On the morning of my 39th birthday, I was grateful for two things: my hair and my boobs.
There were other things too, of course – the way Sam buried his little face in my hair at 5:30 in the morning. The way he and Drew planned how to surprise me with breakfast and cake and presents.
But my hair and boobs were on my mind the most because in the week leading up to my birthday, one friend had to shave her head and another friend found out she might be losing her breasts.
I sort of hate to feel gratitude like this—it seems like such a selfish feeling. Like by being grateful I am saying that I am grateful that YOU have this horrible disease and not me. I am grateful that I have my hair, but too bad about yours. That’s clearly not what I want to feel. So rather than grateful, I feel cautious, suspicious: maybe this thing didn’t get me—yet—but the next thing will. If it’s not cancer or divorce or a sick child, it will be something else. There’s always something else.
I am 39. I still don’t get a lot of things about life. Eyeliner. Why boys don’t call when they say they would. I am pretty crappy at marriage and I am winging this parenting thing every day. I am baffled by love and most cake recipes. I am at a crossroads in my career. I had hoped for more certainty by now, more wisdom, more knowledge of how the universe works.

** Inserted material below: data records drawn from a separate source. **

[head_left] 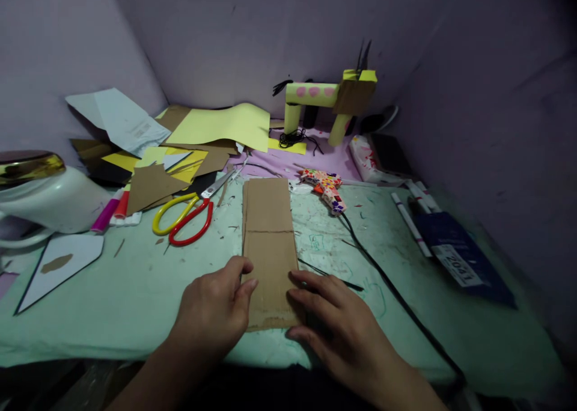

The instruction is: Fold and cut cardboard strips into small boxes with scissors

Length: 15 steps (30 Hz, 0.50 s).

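Observation:
A long brown cardboard piece (269, 249) lies on the green tablecloth in front of me, with a crease across its upper half. It looks layered along its left edge. My left hand (220, 300) is closed at its lower left edge, the thumb and forefinger bent against the cardboard. On the opposite side, my right hand (329, 312) holds the lower right edge with curved fingers, its thumb near the bottom corner. Left of the cardboard are scissors (192, 219) with one yellow and one red handle. A flower-patterned glue gun (325, 188) rests to the upper right.
A yellow paper animal figure (315, 95) stands at the back. Paper and cardboard scraps (153, 185) pile up at left, near a white object (72, 200) and markers (107, 211). The black cord (392, 285) crosses the right side, before a blue packet (469, 261).

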Each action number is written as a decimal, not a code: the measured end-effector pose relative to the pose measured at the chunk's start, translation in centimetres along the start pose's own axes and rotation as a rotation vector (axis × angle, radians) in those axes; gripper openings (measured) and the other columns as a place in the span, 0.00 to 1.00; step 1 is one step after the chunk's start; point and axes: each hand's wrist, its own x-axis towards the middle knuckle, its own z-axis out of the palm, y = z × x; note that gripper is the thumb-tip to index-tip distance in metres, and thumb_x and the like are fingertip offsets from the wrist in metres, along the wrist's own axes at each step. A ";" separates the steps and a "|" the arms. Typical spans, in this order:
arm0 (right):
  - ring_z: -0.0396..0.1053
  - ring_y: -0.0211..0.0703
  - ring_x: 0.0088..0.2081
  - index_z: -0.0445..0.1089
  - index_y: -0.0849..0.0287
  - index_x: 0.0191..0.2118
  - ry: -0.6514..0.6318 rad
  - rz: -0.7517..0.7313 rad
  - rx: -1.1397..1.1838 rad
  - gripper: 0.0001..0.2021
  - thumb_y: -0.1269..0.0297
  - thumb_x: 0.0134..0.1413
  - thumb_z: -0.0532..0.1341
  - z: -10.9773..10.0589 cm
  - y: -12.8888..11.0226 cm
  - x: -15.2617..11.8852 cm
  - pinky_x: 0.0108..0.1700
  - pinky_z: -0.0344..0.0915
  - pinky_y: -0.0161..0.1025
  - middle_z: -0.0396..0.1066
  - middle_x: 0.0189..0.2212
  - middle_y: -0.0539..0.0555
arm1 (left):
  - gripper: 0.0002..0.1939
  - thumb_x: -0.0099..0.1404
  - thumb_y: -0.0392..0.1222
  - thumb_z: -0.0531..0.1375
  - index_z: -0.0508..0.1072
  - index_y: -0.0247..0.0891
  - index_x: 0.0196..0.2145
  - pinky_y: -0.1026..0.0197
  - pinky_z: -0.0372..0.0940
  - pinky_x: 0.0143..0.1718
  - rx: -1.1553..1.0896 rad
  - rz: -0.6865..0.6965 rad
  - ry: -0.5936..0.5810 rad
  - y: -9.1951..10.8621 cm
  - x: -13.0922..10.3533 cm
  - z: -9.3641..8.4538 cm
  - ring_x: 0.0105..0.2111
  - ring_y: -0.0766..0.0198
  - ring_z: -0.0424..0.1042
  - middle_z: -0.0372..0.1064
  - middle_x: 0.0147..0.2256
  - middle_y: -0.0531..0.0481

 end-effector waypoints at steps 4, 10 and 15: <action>0.65 0.47 0.50 0.62 0.57 0.49 0.025 0.016 0.042 0.17 0.67 0.52 0.62 0.0 0.1 -0.2 0.48 0.67 0.46 0.66 0.51 0.60 | 0.12 0.61 0.47 0.50 0.68 0.41 0.37 0.59 0.54 0.26 -0.016 0.001 -0.006 -0.1 -0.1 0.1 0.22 0.57 0.67 0.69 0.23 0.49; 0.67 0.49 0.48 0.63 0.57 0.49 0.022 0.029 0.011 0.17 0.67 0.52 0.62 0.1 -0.1 -0.2 0.46 0.68 0.48 0.67 0.51 0.60 | 0.09 0.58 0.45 0.53 0.70 0.44 0.34 0.61 0.53 0.25 -0.066 0.022 0.082 -0.3 -0.4 0.5 0.22 0.58 0.68 0.70 0.22 0.51; 0.67 0.49 0.46 0.62 0.56 0.48 0.026 0.027 0.000 0.18 0.68 0.50 0.62 0.1 -0.3 -0.2 0.45 0.68 0.48 0.67 0.51 0.59 | 0.09 0.59 0.44 0.52 0.70 0.42 0.34 0.60 0.56 0.25 -0.081 0.069 0.071 -0.5 -0.6 0.6 0.22 0.57 0.70 0.73 0.24 0.47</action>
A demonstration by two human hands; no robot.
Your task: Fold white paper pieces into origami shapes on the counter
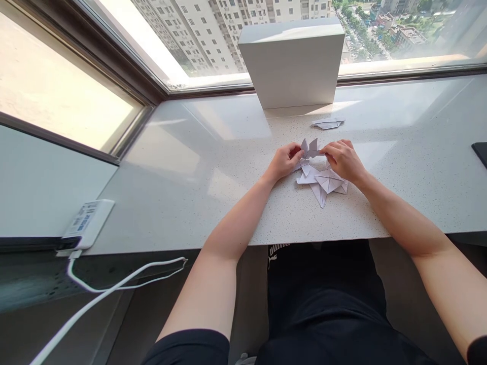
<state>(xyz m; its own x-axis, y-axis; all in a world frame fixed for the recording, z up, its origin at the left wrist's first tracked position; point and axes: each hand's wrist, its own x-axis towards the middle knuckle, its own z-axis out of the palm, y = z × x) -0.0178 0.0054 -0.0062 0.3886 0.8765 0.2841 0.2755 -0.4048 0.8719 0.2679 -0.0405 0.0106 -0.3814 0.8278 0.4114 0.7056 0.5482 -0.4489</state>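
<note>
Black short-sleeved clothing (323, 314) on the person is closest, below the near edge of a white, dark-speckled, glossy worktop (182, 213). Over that edge reach both bare forearms. Between the hands, a small piece of folded white paper with upright points (313, 147) is held just off the middle of the worktop, toward the far edge from a loose cluster of pointed, folded white paper pieces (329, 181). The left hand (284, 160) is nearly closed, thumb and fingers pinching the left side of the small piece. The right hand (344, 158) has its fingers curled, their tips closed on the right end of it. Whether the flap just under the left fingers belongs to the held piece or to the cluster, I cannot tell.

Farther back lies a narrow, boat-shaped strip of folded white paper (328, 124), near a large white rectangular box (297, 73) standing close to the far edge. At the near left corner sits a white rectangular block with a printed label (91, 220); a white cable (102, 293) runs from it past the near edge. Toward the right, a dark flat object (481, 152) is partly cut off.
</note>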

Instead I am finding that the only thing I am certain of is the randomness of it all. Of the many, many ways life can be lived and the many, many ways life can turn and change in a second, without much consideration for what I have planned. A chance doctor’s appointment, a weird lump, a driver with a bad morning, an airline pilot with the wrong anti-depressant, a loose screw in the machine—none of it is up to me.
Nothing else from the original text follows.